From the records below, print exactly the lines starting at the one containing "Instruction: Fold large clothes" and ending at the one containing "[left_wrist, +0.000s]", ends included, and nothing else.

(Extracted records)
☆ ☆ ☆ ☆ ☆ ☆ ☆

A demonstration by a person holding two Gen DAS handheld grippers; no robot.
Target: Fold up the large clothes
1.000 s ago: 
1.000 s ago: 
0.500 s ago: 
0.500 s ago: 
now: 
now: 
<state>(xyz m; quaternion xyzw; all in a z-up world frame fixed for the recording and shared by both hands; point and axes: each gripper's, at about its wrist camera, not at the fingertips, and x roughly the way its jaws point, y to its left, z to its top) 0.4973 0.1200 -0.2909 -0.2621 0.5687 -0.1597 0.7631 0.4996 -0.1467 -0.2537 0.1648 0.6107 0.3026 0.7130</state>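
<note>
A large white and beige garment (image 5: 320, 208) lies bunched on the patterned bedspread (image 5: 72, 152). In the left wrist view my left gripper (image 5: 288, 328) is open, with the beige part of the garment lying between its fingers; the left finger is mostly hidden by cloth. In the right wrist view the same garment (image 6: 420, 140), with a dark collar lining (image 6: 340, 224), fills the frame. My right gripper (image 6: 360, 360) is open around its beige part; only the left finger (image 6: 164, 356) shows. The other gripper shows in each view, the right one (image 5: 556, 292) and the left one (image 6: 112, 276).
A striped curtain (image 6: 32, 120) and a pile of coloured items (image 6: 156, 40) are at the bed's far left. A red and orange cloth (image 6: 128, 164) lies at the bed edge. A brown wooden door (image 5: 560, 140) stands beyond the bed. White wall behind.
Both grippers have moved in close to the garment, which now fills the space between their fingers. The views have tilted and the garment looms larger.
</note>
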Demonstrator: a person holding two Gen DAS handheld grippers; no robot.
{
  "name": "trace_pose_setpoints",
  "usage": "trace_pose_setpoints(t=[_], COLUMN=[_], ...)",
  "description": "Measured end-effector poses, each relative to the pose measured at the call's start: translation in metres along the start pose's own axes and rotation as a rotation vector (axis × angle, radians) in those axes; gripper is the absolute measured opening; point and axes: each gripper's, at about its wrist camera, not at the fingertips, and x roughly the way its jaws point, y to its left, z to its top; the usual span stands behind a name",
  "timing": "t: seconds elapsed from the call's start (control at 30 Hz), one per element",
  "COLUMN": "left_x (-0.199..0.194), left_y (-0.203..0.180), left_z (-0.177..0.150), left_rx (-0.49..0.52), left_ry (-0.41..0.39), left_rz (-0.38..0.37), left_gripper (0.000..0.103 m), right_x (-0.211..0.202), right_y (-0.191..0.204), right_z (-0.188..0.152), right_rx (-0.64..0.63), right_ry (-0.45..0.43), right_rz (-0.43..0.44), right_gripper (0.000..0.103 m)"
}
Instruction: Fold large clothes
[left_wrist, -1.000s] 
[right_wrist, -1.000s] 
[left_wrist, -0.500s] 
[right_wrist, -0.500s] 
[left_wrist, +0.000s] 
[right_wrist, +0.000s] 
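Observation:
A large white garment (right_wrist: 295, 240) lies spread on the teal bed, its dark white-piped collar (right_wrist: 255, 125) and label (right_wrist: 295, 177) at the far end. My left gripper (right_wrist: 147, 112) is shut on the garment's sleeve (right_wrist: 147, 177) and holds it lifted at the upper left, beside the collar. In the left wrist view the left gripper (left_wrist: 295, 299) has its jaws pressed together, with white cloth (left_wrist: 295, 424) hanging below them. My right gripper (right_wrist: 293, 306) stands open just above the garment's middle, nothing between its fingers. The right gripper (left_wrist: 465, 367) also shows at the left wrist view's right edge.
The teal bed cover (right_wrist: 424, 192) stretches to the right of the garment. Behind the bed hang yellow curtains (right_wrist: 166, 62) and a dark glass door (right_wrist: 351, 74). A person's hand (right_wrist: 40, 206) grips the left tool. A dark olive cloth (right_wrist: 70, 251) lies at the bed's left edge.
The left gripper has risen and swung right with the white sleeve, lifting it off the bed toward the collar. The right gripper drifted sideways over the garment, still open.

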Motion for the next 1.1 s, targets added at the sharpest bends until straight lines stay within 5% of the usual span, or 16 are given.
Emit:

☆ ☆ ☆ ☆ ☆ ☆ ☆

Problem solution
Instruction: Fold large clothes
[left_wrist, -1.000s] 
[right_wrist, -1.000s] 
[left_wrist, -0.500s] 
[right_wrist, -0.500s] 
[left_wrist, +0.000s] 

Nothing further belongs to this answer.